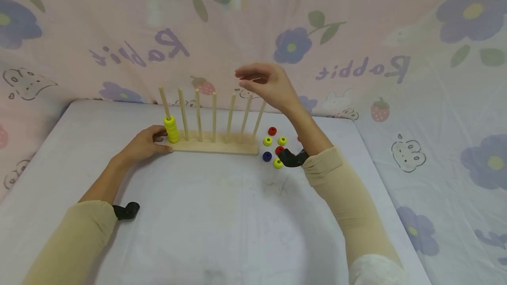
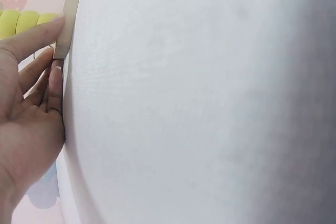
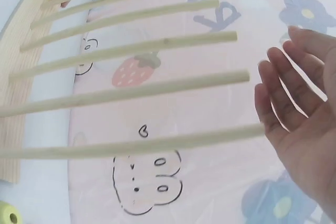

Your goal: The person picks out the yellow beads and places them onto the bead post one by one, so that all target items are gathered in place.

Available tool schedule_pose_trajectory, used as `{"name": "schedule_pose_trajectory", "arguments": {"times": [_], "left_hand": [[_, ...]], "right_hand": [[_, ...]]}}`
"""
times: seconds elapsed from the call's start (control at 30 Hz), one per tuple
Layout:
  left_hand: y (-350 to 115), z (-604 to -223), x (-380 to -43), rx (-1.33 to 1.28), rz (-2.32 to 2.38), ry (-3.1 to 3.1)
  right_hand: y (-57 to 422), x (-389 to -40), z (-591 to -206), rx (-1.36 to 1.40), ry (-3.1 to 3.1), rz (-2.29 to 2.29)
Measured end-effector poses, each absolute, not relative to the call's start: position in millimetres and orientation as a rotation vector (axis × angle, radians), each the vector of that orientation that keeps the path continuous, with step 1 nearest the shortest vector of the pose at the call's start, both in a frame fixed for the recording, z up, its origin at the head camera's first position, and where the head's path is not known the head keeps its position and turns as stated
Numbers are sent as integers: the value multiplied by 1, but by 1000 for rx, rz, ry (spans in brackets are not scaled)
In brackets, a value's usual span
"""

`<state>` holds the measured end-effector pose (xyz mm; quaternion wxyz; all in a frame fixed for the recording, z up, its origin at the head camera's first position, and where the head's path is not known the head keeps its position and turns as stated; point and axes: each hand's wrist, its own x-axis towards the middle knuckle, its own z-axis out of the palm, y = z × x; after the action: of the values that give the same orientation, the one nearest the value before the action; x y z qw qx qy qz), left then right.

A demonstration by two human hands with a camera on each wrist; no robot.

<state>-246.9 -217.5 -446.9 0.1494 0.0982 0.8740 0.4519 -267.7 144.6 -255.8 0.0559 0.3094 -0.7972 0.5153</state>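
A wooden peg rack (image 1: 215, 147) with several upright dowels stands on the table. Yellow beads (image 1: 171, 130) are stacked on its leftmost dowel. My left hand (image 1: 146, 145) holds the base's left end, thumb along the front edge and fingers around the end; the left wrist view shows the thumb (image 2: 42, 38) on the wood close to the beads. Up above the rack's right-hand dowels is my right hand (image 1: 267, 83), empty, its fingers loosely bent and apart. In the right wrist view, that hand (image 3: 310, 103) is beside the tips of the dowels.
Loose beads lie right of the rack: several yellow ones (image 1: 282, 141), red ones (image 1: 272, 131) and a dark blue one (image 1: 267, 157). The right forearm and its black wrist mount (image 1: 293, 158) partly cover them. A patterned cloth (image 1: 245, 25) hangs behind the white table (image 1: 206, 214).
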Motion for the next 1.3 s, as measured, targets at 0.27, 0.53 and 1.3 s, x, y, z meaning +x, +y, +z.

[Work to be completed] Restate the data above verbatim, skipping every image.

[Reply]
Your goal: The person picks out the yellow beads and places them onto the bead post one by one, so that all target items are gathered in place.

Available tool schedule_pose_trajectory, used as `{"name": "schedule_pose_trajectory", "arguments": {"times": [_], "left_hand": [[_, ...]], "right_hand": [[_, ...]]}}`
"""
times: seconds elapsed from the call's start (control at 30 Hz), one per tuple
Layout:
  left_hand: y (-350 to 115), z (-604 to -223), x (-380 to -43), rx (-1.33 to 1.28), rz (-2.32 to 2.38), ry (-3.1 to 3.1)
  right_hand: y (-57 to 422), x (-389 to -40), z (-591 to -206), rx (-1.36 to 1.40), ry (-3.1 to 3.1), rz (-2.29 to 2.29)
Measured end-effector poses, each absolute, not relative to the call's start: position in millimetres and orientation as a rotation vector (axis × angle, radians), each the vector of that orientation that keeps the path continuous, with step 1 nearest the shortest vector of the pose at the call's start, both in a frame fixed for the recording, z up, its origin at the head camera's first position, and where the head's path is not known the head keeps its position and turns as stated
Numbers are sent as integers: the value multiplied by 1, but by 1000 for rx, rz, ry (spans in brackets are not scaled)
In brackets, a value's usual span
"""

`<state>` holds the measured end-effector pose (xyz mm; quaternion wxyz; all in a frame fixed for the recording, z up, its origin at the head camera's first position, and where the head's path is not known the head keeps its position and turns as stated; point and axes: each hand's wrist, its own x-axis towards the middle knuckle, its own z-axis out of the palm, y = z × x; after the action: of the values that give the same orientation, the one nearest the value before the action; x y z qw qx qy qz), left then right.

A demonstration by two human hands with a camera on each wrist; no robot.

<state>-246.9 -217.5 -446.9 0.1494 0.0982 0.8740 0.4519 -267.7 144.6 -255.8 0.0559 0.3094 -0.7972 0.5153</state>
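A wooden peg rack (image 1: 215, 147) with several upright dowels stands on the table. Yellow beads (image 1: 171, 130) are stacked on its leftmost dowel. My left hand (image 1: 146, 145) holds the base's left end, thumb along the front edge and fingers around the end; the left wrist view shows the thumb (image 2: 42, 38) on the wood close to the beads. Up above the rack's right-hand dowels is my right hand (image 1: 267, 83), empty, its fingers loosely bent and apart. In the right wrist view, that hand (image 3: 310, 103) is beside the tips of the dowels.
Loose beads lie right of the rack: several yellow ones (image 1: 282, 141), red ones (image 1: 272, 131) and a dark blue one (image 1: 267, 157). The right forearm and its black wrist mount (image 1: 293, 158) partly cover them. A patterned cloth (image 1: 245, 25) hangs behind the white table (image 1: 206, 214).
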Motion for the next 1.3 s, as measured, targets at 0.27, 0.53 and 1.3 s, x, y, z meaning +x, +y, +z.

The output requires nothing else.